Kathmandu, Feb 28: The Internet is a dangerous place for Mariam Veiszadeh right now. It’s where death threats lurk and vile messages appear faster than they can be deleted.
But it’s also a place where support is growing in a Twitter counter-campaign — #IStandWithMariam — to the urgings of a U.S.-based white supremacist website, the Daily Stormer, to “be as nasty, hurtful, hateful, offensive, insulting and ‘vilifying’ as you possibly can.”
And they have been. “Leave now before we behead your mother and bury you all with pigs…” said one tweet from an account, which has since been suspended. Many of the messages include extremely offensive hashtags.
Veiszadeh, an Australian lawyer and founder of the Islamophobia Register, which tracks instances of abuse against Muslims, knows exactly why she’s being targeted.
“The reality is people don’t abuse me just because I’m a woman or because my name is Mariam or because I’m Middle-Eastern. They abuse me because I have a scarf on my head and because I’m a Muslim,” Veiszadeh told CNN.
It started with a tweet over a T-shirt
Last October, Veiszadeh posted an image of a T-shirt for sale in Woolworths, one of Australia’s biggest retailers, which showed the Australian flag with the words “If you don’t love it, leave.”
She called the shirt “bigoted,” a flood of complaints followed and the shirt was withdrawn from sale. Woolworths apologized and blamed an ordering error, saying it “should never have been on our shelves.”
That could have been the end of it.
However, three months later, the Australian Defence League (ADL) — a right-wing group that’s calling for Islam to be banned in Australia — posted Veiszadeh’s tweet on its Facebook site, along with another one she posted saying “Everyone is entitled to dress as they please,” with the title “Hypocrisy Much?”
The post attracted dozens of offensive comments. Abusive tweets followed but the campaign took a more sinister — and organized — twist when the Daily Stormer implored its “troll army” to attack her.
The post, in part, justifies the attack as revenge for the prosecution of a 22-year-old woman from Ipswich, in the Australian state of Queensland. The woman allegedly sent a stream of invective to Veiszadeh, calling her a tramp, whore, “rag head” and other offensive names.
She’s been charged with “using a carriage service to menace, harass or cause offense” and is due to appear on court on March 11.
Defending free speech?
On the blog post calling for the tirade of abuse, the Daily Stormer publisher justifies the attack by saying attempts to ban freedom of speech “should be responded to with the most ridiculous conceivable hateful speech.”
It recalls a similar “successful” campaign against Luciana Berger, a British MP who was targeted with a barrage of abusive messages after a man was jailed for sending her an anti-Semitic tweet.
“The goal of these operations is to purposefully enrage the target, so as to escalate the situation to the level of media attention, and the method for doing that is through the most extreme speech possible,” writes Daily Stormer publisher Andrew Anglin on one blogpost.

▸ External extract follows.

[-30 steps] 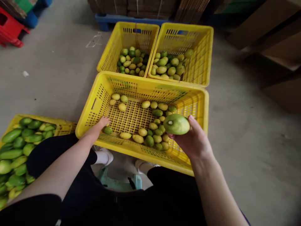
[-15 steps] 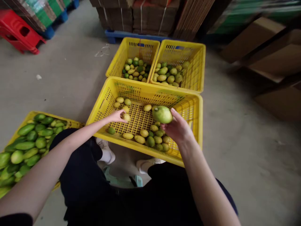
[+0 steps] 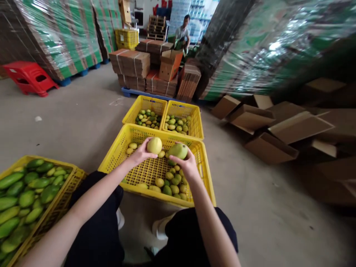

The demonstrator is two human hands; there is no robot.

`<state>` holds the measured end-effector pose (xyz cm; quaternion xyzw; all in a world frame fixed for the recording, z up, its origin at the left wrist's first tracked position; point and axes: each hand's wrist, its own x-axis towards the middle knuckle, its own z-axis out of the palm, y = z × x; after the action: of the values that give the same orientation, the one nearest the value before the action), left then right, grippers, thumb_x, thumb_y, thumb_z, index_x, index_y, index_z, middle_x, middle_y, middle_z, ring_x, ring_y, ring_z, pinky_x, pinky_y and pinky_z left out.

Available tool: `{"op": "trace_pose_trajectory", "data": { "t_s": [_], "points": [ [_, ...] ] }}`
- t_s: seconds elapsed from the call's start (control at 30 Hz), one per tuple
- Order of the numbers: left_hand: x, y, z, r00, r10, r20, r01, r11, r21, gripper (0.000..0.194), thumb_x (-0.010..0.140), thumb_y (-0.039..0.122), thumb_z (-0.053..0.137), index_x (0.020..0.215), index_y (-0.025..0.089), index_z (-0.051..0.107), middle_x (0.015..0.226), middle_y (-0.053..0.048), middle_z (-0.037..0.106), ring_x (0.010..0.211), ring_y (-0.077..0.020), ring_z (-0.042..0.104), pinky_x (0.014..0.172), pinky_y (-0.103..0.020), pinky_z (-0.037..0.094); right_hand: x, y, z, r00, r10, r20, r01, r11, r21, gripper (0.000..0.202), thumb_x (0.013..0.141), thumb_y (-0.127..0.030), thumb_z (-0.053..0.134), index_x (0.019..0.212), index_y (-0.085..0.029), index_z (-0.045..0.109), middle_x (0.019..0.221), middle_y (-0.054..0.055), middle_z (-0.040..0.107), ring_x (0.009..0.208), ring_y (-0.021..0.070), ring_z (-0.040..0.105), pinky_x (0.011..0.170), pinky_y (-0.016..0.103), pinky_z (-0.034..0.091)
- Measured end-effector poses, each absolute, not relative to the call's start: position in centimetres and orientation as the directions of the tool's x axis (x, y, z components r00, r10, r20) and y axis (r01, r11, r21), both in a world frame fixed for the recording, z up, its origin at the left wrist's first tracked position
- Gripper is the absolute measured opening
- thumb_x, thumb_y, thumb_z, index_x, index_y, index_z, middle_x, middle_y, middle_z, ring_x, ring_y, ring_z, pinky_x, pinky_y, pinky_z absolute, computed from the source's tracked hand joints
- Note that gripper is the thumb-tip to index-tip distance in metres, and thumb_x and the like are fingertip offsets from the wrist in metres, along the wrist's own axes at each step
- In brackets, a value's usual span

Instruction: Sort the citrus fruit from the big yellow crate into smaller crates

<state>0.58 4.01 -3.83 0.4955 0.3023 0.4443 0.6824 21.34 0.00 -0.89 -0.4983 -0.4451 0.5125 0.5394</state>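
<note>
My left hand [image 3: 142, 152] grips a pale yellow papaya [image 3: 154, 145], fingers around its left side. In my right hand [image 3: 187, 161] is a greener, longer papaya [image 3: 178, 151], held level beside the first with a small gap between them. Both fruits are up above a large yellow plastic crate [image 3: 111, 154] in front of my legs. On the crate's slatted floor lie smaller yellow and green fruits, with a cluster [image 3: 174, 181] at the near right and a few yellow ones [image 3: 131, 147] at the far left.
Two yellow crates [image 3: 201, 124] with fruit stand against the far side. Another crate [image 3: 72, 168], heaped with green fruit, is at my left. Open cardboard boxes [image 3: 267, 148] lie to the right, a red stool [image 3: 30, 78] to the left. A person [image 3: 183, 33] is behind stacked cartons.
My left hand has lifted a yellow papaya from the crate floor. My right hand still holds the green one, now beside it. The view has tilted up, bringing the far room into sight.
</note>
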Motion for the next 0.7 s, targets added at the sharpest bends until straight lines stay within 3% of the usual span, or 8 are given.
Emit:
{"op": "trace_pose_trajectory", "data": {
  "t_s": [0.1, 0.27, 0.5, 0.7],
  "points": [
    [1.5, 3.8, -4.8, 0.340, 0.918, 0.203, -0.222, -0.132, 0.966, 0.077, 0.062, 0.020, 0.088, 0.123, 0.028, 0.042, 0.131, -0.010, 0.053, 0.126, -0.0320, 0.058, 0.103, -0.047, 0.049, 20.8, -0.3, -1.9, 0.238, 0.951, 0.195, 0.239, 0.137, -0.961, 0.061, 0.052, -0.036, 0.090, 0.107, -0.024, 0.068, 0.105, 0.005, 0.063, 0.101, 0.0291, 0.064, 0.097, 0.051, 0.053],
    [2.2, 3.7, -5.0, 0.341, 0.856, 0.390, -0.132, -0.367, 0.921, 0.070, 0.071, 0.021, 0.084, 0.125, 0.028, 0.040, 0.128, -0.010, 0.053, 0.125, -0.0283, 0.056, 0.107, -0.048, 0.046, 20.3, -0.6, -2.0, 0.201, 0.869, 0.453, 0.549, 0.283, -0.786, 0.049, 0.065, -0.030, 0.081, 0.111, -0.027, 0.066, 0.109, 0.006, 0.056, 0.102, 0.0288, 0.063, 0.092, 0.050, 0.055],
    [2.8, 3.6, -4.9, 0.319, 0.734, 0.600, 0.082, -0.652, 0.754, 0.051, 0.076, 0.010, 0.074, 0.118, 0.026, 0.049, 0.120, -0.008, 0.053, 0.121, -0.0271, 0.054, 0.107, -0.049, 0.043, 20.1, -0.5, -1.4, 0.137, 0.793, 0.593, 0.628, 0.394, -0.671, 0.045, 0.070, -0.021, 0.072, 0.112, -0.025, 0.058, 0.111, 0.007, 0.064, 0.103, 0.0282, 0.064, 0.092, 0.048, 0.054],
    [2.7, 3.3, -4.9, 0.289, 0.735, 0.613, 0.091, -0.659, 0.747, 0.045, 0.079, 0.013, 0.071, 0.118, 0.026, 0.051, 0.120, -0.009, 0.057, 0.119, -0.0272, 0.056, 0.105, -0.049, 0.044, 20.0, -0.7, -1.5, 0.125, 0.798, 0.589, 0.637, 0.391, -0.665, 0.042, 0.072, -0.023, 0.070, 0.112, -0.026, 0.057, 0.112, 0.008, 0.065, 0.105, 0.0279, 0.064, 0.093, 0.048, 0.054]
  ]
}}
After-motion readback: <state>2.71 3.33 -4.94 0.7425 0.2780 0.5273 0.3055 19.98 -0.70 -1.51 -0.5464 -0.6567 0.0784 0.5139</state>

He said attention would force a discussion about whether people should be jailed for hate speech, concluding that “the vast majority of White (sic) people do not think name-calling should be an imprisonable offense.”
I will not be silenced
Veiszadeh is adamant the campaign of intimidation will not be successful. “If their stated objective is to silence me, then my stated objective is to do the exact opposite,” she said.
Earlier this week, Australian Prime Minister Tony Abbott foreshadowed tougher penalties for hate speech, as part of a move to strengthen the country’s counter-terrorism laws. “No one should make excuses for Islamist fanatics or their imitators here in Australia,” Abbott said.
Australia’s Race Discrimination Commissioner Tim Soutphommasane — who himself has been the target of a Daily Stormer hate campaign — says the country’s current laws under the Racial Discrimination Act “send an important message to bigots and racists.”
“Those who peddle messages of hatred should be made to answer for their extremism. And they should know that the rest of Australian society rejects their promotion of fear and division,” he said.
Taking on trolls
However, the Racial Discrimination Act does not cover attacks on a person based on their religious beliefs. That’s covered by state laws, which vary from state to state. Veiszadeh said in New South Wales, where most of Australia’s Muslims live, there’s no law to cover Muslims who are abused on the basis of their religion.
Of the Queensland woman due to face court, Veiszadeh said, “Had this woman not referred to my ethnicity, I would have absolutely no grounds to take action against her.”
But even a change in Australian law wouldn’t solve the issue of attacks emanating from outside the country by trolls who create multiple fake accounts to attack then vanish. The Daily Stormer has issued instructions to its followers on exactly how to do it, reminding them not to threaten violence (though some have), presumably in an attempt to avoid legal action.
Right now, Veiszadeh is concentrating on naming the trolls and urging her 15,000 followers to block their accounts.
“I’m still getting horrifying images and abusive tweets but, as bad as that sounds, I’ve become accustomed to it. I’ve developed a thick skin and for me it’s about exposing bigotry and raising awareness about Islamophobia.”